No that's helpful. And maybe this is a little bit picky again, but in auto, I mean we know auto sales are relatively weak, but is there any visibility on Auto CapEx coming back? I mean I know there is -- seem to be a crap ton of EV launches coming in the next two years and just help us understand the cadence of when that spend may start to really kick in?

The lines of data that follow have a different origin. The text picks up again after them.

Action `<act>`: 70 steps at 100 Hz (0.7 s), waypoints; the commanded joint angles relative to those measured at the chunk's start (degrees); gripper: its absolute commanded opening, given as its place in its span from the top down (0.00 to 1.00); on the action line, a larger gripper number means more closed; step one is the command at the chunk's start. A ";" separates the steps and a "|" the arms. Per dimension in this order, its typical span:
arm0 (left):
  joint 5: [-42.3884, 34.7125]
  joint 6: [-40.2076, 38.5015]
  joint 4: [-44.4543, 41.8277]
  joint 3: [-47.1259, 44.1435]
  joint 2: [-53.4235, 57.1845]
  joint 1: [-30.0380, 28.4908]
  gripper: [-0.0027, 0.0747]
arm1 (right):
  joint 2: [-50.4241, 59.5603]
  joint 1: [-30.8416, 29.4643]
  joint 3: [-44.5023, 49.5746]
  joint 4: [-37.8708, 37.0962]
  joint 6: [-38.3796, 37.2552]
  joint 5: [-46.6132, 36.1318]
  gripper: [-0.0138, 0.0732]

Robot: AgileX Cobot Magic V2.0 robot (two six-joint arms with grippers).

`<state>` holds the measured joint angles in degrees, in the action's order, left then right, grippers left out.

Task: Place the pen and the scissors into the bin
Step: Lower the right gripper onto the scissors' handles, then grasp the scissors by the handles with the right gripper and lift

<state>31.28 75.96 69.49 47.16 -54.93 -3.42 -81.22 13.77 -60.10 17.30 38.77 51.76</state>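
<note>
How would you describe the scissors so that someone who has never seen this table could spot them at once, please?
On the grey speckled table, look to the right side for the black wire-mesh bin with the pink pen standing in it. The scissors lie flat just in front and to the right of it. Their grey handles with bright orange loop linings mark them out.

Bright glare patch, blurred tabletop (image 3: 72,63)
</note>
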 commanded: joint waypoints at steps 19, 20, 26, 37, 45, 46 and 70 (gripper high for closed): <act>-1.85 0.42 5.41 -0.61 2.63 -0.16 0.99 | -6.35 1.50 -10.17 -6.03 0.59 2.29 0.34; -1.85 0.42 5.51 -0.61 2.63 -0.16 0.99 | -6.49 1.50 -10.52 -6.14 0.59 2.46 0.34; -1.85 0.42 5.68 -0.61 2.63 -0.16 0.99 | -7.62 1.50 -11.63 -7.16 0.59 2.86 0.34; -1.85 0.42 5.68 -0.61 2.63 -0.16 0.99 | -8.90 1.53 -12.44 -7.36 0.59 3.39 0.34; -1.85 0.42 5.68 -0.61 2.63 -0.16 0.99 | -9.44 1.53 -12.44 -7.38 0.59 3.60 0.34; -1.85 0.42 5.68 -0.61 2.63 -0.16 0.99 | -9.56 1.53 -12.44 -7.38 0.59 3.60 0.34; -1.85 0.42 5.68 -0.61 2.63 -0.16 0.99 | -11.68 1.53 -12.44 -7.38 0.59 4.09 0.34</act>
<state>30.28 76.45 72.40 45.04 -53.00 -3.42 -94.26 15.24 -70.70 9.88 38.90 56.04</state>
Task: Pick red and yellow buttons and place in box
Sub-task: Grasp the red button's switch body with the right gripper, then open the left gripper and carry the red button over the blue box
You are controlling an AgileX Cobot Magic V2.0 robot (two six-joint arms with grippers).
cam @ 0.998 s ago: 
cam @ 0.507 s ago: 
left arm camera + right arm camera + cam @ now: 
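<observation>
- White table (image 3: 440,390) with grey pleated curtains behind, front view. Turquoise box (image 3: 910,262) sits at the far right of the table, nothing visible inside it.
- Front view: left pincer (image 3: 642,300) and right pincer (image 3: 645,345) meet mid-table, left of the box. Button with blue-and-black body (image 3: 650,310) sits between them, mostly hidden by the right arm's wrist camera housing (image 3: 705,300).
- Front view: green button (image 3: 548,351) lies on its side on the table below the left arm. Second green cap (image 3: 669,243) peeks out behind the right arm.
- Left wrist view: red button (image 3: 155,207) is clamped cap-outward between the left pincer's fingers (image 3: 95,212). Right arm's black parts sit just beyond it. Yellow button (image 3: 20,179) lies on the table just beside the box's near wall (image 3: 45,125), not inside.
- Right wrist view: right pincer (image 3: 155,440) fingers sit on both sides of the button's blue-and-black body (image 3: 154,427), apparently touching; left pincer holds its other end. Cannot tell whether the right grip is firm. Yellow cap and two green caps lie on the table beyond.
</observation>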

Yes. We're already seeing the very front end of what we do expect to be increased spend for CapEx in EV. It's still a small part of our overall total in Auto, but EV is set to double this year for us. It's just that it's -- we'll see some of that in the balance of this fiscal year and then we do see continued increases into '20. I think within the given CapEx spending for the general auto market, the capacity and the model changes have to contend with spending at the brand owners for investment in EV and autonomous vehicles. So they're new contenders for that CapEx spend regardless of the size of it.
Okay. That’s helpful Blake. Good luck. Thank you.
Thanks Scott.
Your next question comes from Steve Tusa with JPMorgan. Please go ahead. Your line is open.
Hey guys. Good morning.
Good morning Steve.
What are you seeing over in China? And how do we kind of read or maybe link what's going on with some of the robotics guys and some of the Japanese suppliers in there to kind of what's happening in your business? So I know that there's definitely capacity being added, but a bit of slowing in that end market. I know you guys don't do anything kind of directly for the robot, but like, how do we kind of reconcile what you guys are seeing versus what you're seeing from those customers?
So we did have a reasonably strong quarter in China with 6.5% growth. That included a growth in automotive. And I think one of the reasons for that is China, the percentage of investment in EV is probably a little bit ahead in some of the other markets. And as we've talked about, we have a really good readiness to serve in the EV portion of the auto market.
So I think that was part of it. We've also heard that some of the stimulus spending in China has helped prompt growth in metro and water projects and those are both good industries for us as well.
So how much do you think EV for you guys? How much was Auto in China up? And then how much of -- how much was EV if you can break that up at all? And then also from order timing perspective, would they order all like the robots first and then order your stuff? Or does it all come at the same time?
So Auto was up mid-single digits in China for us. I don't know the split of EV versus traditional internal combustion projects other than to say it would be a higher weighting towards EV than in other parts of the world.
And then in terms of the spend in the cycle for robotics, a lot of it has to do when our orders are released to the tooling suppliers and then when they decide to enter the orders to us, but I don't know that there's going to be a strict sequence when the robot orders are placed and when orders are placed for our products.
Okay. Thanks a lot. I appreciate the color.
Thanks, Steve.
Your next question comes from John Inch with Gordon Haskett. Please go ahead. Your line is open.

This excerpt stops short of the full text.